Provided material below:

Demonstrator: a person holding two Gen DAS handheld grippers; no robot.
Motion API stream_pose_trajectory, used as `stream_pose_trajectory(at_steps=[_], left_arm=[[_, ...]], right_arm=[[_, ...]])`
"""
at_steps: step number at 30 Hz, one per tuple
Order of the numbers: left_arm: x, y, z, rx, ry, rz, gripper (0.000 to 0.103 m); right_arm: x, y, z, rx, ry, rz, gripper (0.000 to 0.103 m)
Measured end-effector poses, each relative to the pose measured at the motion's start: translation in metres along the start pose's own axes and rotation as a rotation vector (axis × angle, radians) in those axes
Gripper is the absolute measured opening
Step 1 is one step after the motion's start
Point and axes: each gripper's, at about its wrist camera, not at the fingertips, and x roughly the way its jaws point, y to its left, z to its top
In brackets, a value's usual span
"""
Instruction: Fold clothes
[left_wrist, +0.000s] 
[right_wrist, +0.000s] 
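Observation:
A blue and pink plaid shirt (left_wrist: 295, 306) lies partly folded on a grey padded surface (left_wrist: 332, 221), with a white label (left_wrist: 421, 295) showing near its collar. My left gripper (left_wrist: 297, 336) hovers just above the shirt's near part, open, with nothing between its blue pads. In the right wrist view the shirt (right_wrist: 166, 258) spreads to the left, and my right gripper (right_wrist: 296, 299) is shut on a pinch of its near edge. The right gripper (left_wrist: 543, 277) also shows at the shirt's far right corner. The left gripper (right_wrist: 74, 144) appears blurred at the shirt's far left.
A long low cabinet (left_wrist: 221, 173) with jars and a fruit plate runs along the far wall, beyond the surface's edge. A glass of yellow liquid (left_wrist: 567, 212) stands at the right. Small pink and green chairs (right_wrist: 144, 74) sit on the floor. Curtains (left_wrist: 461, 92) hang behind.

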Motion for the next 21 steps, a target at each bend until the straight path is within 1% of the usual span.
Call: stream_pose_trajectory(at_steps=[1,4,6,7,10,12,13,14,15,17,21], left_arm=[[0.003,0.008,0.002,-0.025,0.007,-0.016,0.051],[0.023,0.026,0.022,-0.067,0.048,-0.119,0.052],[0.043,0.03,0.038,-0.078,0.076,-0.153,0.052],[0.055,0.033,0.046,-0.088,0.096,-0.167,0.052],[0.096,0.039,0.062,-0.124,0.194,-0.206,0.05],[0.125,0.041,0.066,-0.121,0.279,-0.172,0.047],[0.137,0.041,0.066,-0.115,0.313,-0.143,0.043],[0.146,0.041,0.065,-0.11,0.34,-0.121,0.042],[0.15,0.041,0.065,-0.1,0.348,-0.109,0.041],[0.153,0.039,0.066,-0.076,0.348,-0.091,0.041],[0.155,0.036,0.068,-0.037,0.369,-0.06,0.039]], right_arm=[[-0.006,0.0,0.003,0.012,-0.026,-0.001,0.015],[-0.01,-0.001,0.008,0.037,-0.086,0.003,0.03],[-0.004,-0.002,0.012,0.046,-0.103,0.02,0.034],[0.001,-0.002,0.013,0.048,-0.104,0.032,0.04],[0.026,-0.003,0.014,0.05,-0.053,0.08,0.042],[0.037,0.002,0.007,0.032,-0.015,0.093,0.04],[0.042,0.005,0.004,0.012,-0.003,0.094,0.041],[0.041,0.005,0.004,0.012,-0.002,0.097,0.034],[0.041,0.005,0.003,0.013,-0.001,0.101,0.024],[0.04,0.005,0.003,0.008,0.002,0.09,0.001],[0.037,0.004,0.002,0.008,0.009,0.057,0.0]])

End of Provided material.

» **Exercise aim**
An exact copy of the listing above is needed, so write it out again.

» **Answer to this task**
Demonstrator: a person holding two Gen DAS handheld grippers; no robot.
Motion API stream_pose_trajectory, used as `stream_pose_trajectory(at_steps=[_], left_arm=[[_, ...]], right_arm=[[_, ...]])`
"""
at_steps: step number at 30 Hz, one per tuple
Order of the numbers: left_arm: x, y, z, rx, ry, rz, gripper (0.000 to 0.103 m); right_arm: x, y, z, rx, ry, rz, gripper (0.000 to 0.103 m)
Measured end-effector poses, each relative to the pose measured at the motion's start: translation in metres along the start pose's own axes and rotation as a rotation vector (axis × angle, radians) in those axes
Gripper is the absolute measured opening
Step 1 is one step after the motion's start
Point and axes: each gripper's, at about its wrist camera, not at the fingertips, and x roughly the way its jaws point, y to its left, z to its top
In brackets, a value's usual span
"""
Instruction: Fold clothes
[left_wrist, +0.000s] 
[right_wrist, +0.000s] 
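Observation:
A blue and pink plaid shirt (left_wrist: 295, 306) lies partly folded on a grey padded surface (left_wrist: 332, 221), with a white label (left_wrist: 421, 295) showing near its collar. My left gripper (left_wrist: 297, 336) hovers just above the shirt's near part, open, with nothing between its blue pads. In the right wrist view the shirt (right_wrist: 166, 258) spreads to the left, and my right gripper (right_wrist: 296, 299) is shut on a pinch of its near edge. The right gripper (left_wrist: 543, 277) also shows at the shirt's far right corner. The left gripper (right_wrist: 74, 144) appears blurred at the shirt's far left.
A long low cabinet (left_wrist: 221, 173) with jars and a fruit plate runs along the far wall, beyond the surface's edge. A glass of yellow liquid (left_wrist: 567, 212) stands at the right. Small pink and green chairs (right_wrist: 144, 74) sit on the floor. Curtains (left_wrist: 461, 92) hang behind.
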
Motion for the next 21 steps, a target at each bend until the straight path is within 1% of the usual span.
Call: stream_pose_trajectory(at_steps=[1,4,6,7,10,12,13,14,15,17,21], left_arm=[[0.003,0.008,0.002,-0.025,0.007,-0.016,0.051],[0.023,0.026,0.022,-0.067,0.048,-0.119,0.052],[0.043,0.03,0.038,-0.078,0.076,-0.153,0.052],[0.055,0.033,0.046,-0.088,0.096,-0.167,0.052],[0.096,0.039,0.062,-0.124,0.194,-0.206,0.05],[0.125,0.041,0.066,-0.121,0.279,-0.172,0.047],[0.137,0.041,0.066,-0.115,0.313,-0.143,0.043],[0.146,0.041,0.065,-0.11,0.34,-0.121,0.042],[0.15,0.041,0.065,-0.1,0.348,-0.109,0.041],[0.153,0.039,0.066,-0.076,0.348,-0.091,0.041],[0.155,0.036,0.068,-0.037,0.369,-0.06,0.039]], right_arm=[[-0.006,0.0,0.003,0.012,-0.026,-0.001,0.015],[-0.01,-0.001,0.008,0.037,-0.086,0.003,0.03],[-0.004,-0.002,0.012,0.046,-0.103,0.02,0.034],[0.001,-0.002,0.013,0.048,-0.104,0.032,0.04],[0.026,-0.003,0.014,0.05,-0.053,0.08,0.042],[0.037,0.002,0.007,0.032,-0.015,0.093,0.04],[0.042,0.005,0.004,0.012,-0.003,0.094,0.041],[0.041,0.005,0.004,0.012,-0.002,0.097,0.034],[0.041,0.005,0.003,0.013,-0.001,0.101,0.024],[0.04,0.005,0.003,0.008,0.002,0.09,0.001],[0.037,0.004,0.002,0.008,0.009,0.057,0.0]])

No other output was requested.